• What you are asked to do
From top to bottom, write out the listing exactly and skip every picture.

—————

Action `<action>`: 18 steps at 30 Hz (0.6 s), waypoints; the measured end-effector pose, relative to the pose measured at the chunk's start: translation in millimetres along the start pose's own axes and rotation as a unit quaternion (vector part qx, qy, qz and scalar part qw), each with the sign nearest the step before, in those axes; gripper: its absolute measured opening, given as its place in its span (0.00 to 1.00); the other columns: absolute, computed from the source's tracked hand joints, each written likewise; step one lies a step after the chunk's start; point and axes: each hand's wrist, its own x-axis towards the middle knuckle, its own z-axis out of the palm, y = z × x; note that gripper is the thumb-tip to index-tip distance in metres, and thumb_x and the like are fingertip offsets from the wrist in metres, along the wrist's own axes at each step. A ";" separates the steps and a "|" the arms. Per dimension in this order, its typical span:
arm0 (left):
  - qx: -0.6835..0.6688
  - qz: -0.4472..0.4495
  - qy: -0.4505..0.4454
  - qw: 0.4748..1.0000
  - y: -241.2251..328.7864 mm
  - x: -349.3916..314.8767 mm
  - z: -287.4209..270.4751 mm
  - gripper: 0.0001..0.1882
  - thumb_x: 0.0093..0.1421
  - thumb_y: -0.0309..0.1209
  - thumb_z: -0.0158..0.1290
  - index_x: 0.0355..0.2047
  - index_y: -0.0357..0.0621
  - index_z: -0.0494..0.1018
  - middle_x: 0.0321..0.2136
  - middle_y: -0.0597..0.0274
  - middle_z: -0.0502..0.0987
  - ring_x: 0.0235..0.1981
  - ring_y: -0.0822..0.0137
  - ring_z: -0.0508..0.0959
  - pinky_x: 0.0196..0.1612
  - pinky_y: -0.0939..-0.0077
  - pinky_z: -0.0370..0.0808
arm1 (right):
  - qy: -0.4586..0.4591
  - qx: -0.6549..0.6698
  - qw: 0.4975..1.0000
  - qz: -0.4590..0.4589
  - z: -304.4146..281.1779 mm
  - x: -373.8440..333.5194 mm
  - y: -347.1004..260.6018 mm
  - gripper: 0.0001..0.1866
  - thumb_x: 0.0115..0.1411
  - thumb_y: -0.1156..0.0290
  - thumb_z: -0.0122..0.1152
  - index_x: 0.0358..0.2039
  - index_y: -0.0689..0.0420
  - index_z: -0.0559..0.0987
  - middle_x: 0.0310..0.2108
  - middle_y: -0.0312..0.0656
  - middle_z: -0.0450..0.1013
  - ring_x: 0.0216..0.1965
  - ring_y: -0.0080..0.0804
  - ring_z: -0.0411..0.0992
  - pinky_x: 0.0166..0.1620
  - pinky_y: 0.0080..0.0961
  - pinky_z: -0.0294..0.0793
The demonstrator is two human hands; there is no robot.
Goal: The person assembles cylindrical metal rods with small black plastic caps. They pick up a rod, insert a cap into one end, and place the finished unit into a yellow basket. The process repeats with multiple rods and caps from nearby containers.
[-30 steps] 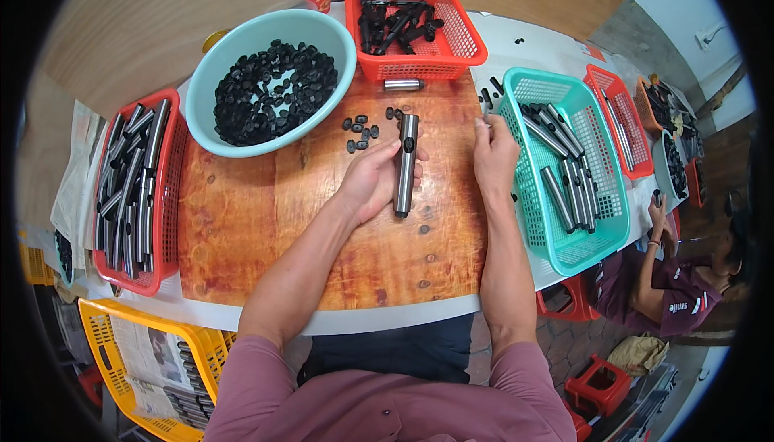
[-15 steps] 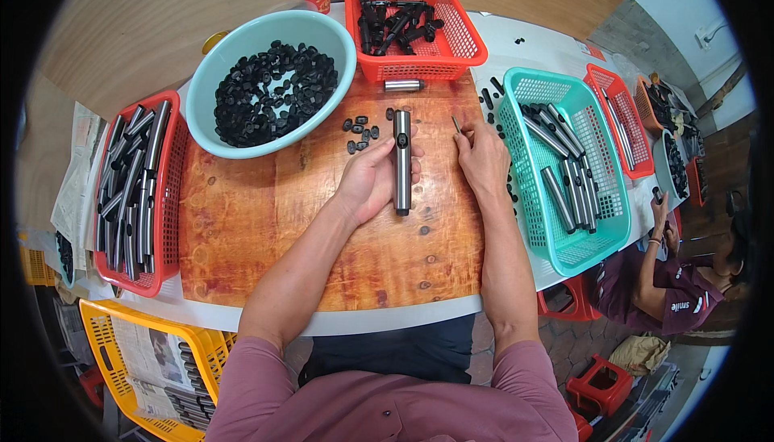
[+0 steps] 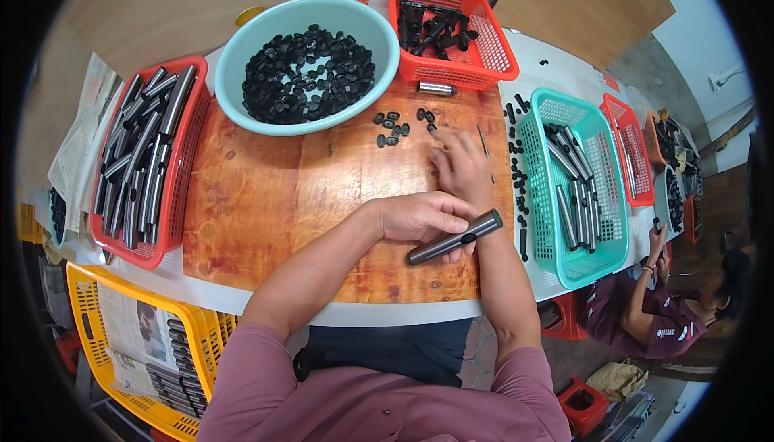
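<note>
My left hand point(image 3: 423, 220) is closed around a short steel tube point(image 3: 435, 249) with a dark oval hole in its side. The tube lies slantwise, its far end over my right wrist. Beyond it, my right hand point(image 3: 468, 169) reaches over the wooden board point(image 3: 282, 208), its fingers loosely bent and apart. Its fingertips are close to a small black oval piece point(image 3: 431, 127), and no object shows in them. Several like pieces point(image 3: 390, 123) lie loose to the left. A thin metal rod point(image 3: 484, 148) rests on the board just right of my right hand.
A pale blue basin point(image 3: 234, 103) holds many black pieces. Red baskets stand at the left point(image 3: 184, 168) with tubes and at the back point(image 3: 484, 71) with black parts. On the right is a green basket point(image 3: 556, 260) with tubes. A co-worker point(image 3: 653, 305) sits at far right.
My right hand has let go of the thin rod and moved left towards the black pieces. My left hand has brought the tube nearer and to the right, tilting it. The view has shifted slightly.
</note>
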 end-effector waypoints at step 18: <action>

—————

• Answer space
Action `<action>`: 18 steps at 30 Hz (0.6 s), waypoints; the measured end-effector pose, relative to the pose measured at the chunk's start: translation in millimetres along the start pose's own axes and rotation as a unit quaternion (vector part qx, qy, qz and scalar part qw), each with the sign nearest the step before, in those axes; gripper: its absolute measured opening, given as its place in its span (0.00 to 1.00); the other columns: absolute, computed from the source's tracked hand joints, each written likewise; step one lies a step after the chunk's start; point and axes: each hand's wrist, its own x-axis towards the middle knuckle, its own z-axis out of the palm, y = z × x; note that gripper is the thumb-tip to index-tip distance in metres, and thumb_x and the like are fingertip offsets from the wrist in metres, along the wrist's own axes at each step. A ";" separates the steps and a "|" the arms. Per dimension in this order, its typical span:
arm0 (left):
  - qx: -0.6835..0.6688
  - qz: -0.4472..0.4495
  - qy: -0.4505..0.4454
  - qw: 0.4748..1.0000
  - y: -241.2251..328.7864 mm
  - x: -349.3916..314.8767 mm
  - z: -287.4209..270.4751 mm
  - gripper: 0.0001..0.1882
  - thumb_x: 0.0093..0.1421
  - thumb_y: -0.0309..0.1209
  - thumb_z: -0.0158..0.1290
  - index_x: 0.0355..0.2047
  - index_y: -0.0357..0.0621
  - index_z: -0.0494..0.1018
  - middle_x: 0.0321..0.2136
  - middle_y: -0.0597..0.0274
  - middle_z: -0.0502..0.0987
  - ring_x: 0.0235..0.1981
  - ring_y: -0.0822..0.0137
  - ring_z: -0.0508..0.0959
  - pinky_x: 0.0196..0.1612
  - pinky_y: -0.0939..-0.0077
  - pinky_z: -0.0370..0.0808
arm1 (right):
  - qy: -0.4586..0.4591
  - qx: -0.6549..0.6698
  - qw: 0.4975..1.0000
  - qz: -0.4590..0.4589
  - z: -304.4146..281.1779 mm
  - x: -373.8440..333.5194 mm
  - y: -347.1004..260.6018 mm
  - gripper: 0.0001..0.1866
  - thumb_x: 0.0115..0.1411
  - thumb_y: -0.1156..0.0290
  - thumb_z: -0.0122..0.1152
  - index_x: 0.0358..0.2039
  - index_y: -0.0689..0.0420
  - index_z: -0.0559..0.0987
  - middle_x: 0.0310..0.2108
  - middle_y: -0.0312..0.0656
  - middle_z: -0.0450..0.1013
  - ring_x: 0.0216..0.1965
  - ring_y: -0.0080..0.0804
  - ring_z: -0.0411..0.0992
  - pinky_x: 0.0166..0.1620
  - pinky_y: 0.0080..0.0961
  - pinky_z: -0.0294..0.0793
The demonstrator is two human hands; there is no robot.
Goal: The person assembles cylindrical metal rods with small black plastic caps. They pick up a rod, insert a cap into one end, and place the finished unit into a yellow basket. The process repeats with multiple rods and caps from nearby containers.
[-30 steps] 
[-15 steps] 
[+0 steps] 
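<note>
My left hand point(image 3: 423, 220) is closed around a short steel tube point(image 3: 435, 249) with a dark oval hole in its side. The tube lies slantwise, its far end over my right wrist. Beyond it, my right hand point(image 3: 468, 169) reaches over the wooden board point(image 3: 282, 208), its fingers loosely bent and apart. Its fingertips are close to a small black oval piece point(image 3: 431, 127), and no object shows in them. Several like pieces point(image 3: 390, 123) lie loose to the left. A thin metal rod point(image 3: 484, 148) rests on the board just right of my right hand.
A pale blue basin point(image 3: 234, 103) holds many black pieces. Red baskets stand at the left point(image 3: 184, 168) with tubes and at the back point(image 3: 484, 71) with black parts. On the right is a green basket point(image 3: 556, 260) with tubes. A co-worker point(image 3: 653, 305) sits at far right.
My right hand has let go of the thin rod and moved left towards the black pieces. My left hand has brought the tube nearer and to the right, tilting it. The view has shifted slightly.
</note>
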 end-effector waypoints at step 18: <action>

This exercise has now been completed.